What this question is referring to is the Organ Body Clock. It states that your wakeup time indicates physical problems within our body. As of right now, this topic has not been researched to determine if it is, in fact, accurate or valid; although, you will find a lot of stories online where people say it was true for them
That being said, there are two other reasons you might be waking up. Either a) something in your environment is waking you up, or b) you’re not getting enough light exposure during the day. Sometimes playing white noise can help drown out sounds that might wake you up (such as a snoring partner or sounds outside). Also, investing in blackout blinds can be very helpful, especially when the sun starts rising early in the morning.
If you’re spending a lot of time indoors, you may not be getting enough light exposure during the day or that your body clock is set to the wrong time. To reset your body clock to a later time, try exposing yourself to bright light later in the day instead of early in the morning. Start off for a week in the late afternoon/early evening and see if that makes a difference. Just be sure that you’re dimming the bright light at least an hour before you’d like to go to bed. If you’re not able to get bright light easily in the evenings, using a light box can help (You can order them at most pharmacies such as boots)
“I am having huge problems waking up in the morning, doesn’t matter what time I go to bed or how many hours sleep I get, I never wake to my alarm, I just don’t hear it.

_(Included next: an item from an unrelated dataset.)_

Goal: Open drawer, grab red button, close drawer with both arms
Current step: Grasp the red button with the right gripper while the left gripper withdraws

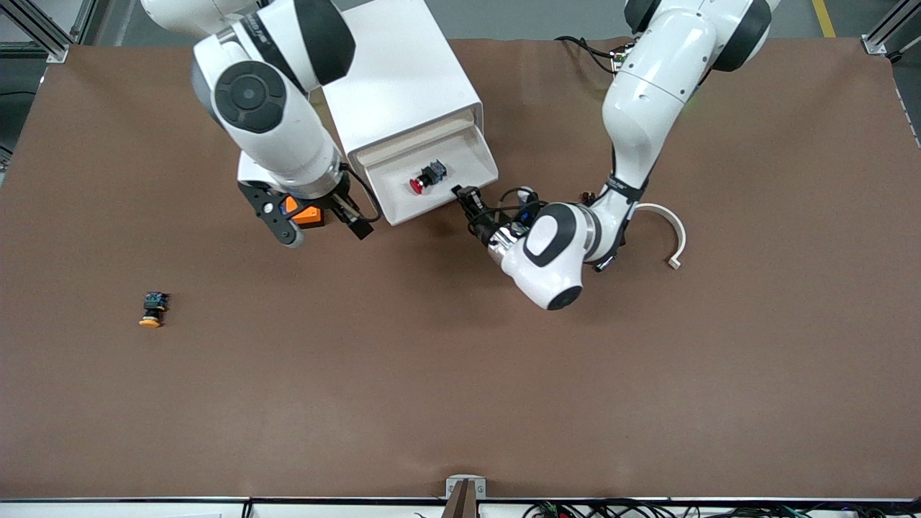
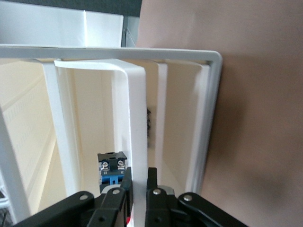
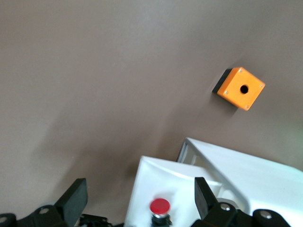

I’ve tried changing the tone etc doesn’t make a difference.”
There are two reasons this might be happening. Either (1) your body clock is set to the wrong time and you need light exposure early in the morning or (2) there could be something keeping you from getting a full rested night of sleep. You could try using one of those sunrise alarm clocks to wake yourself up using bright light. This will also help with bright light exposure during the day. If you find that you tend to experience racing thoughts before bed, it could be that you’re going to bed but your brain isn’t turning off. In this instance, try journalling for 10 minutes before bed and then ripping up what you’ve written before going to sleep. If after trying these two things you’re still struggling to wake up in the morning, it may be a good idea to visit a GP or sleep specialist to rule out a medical disorder such as sleep apnea.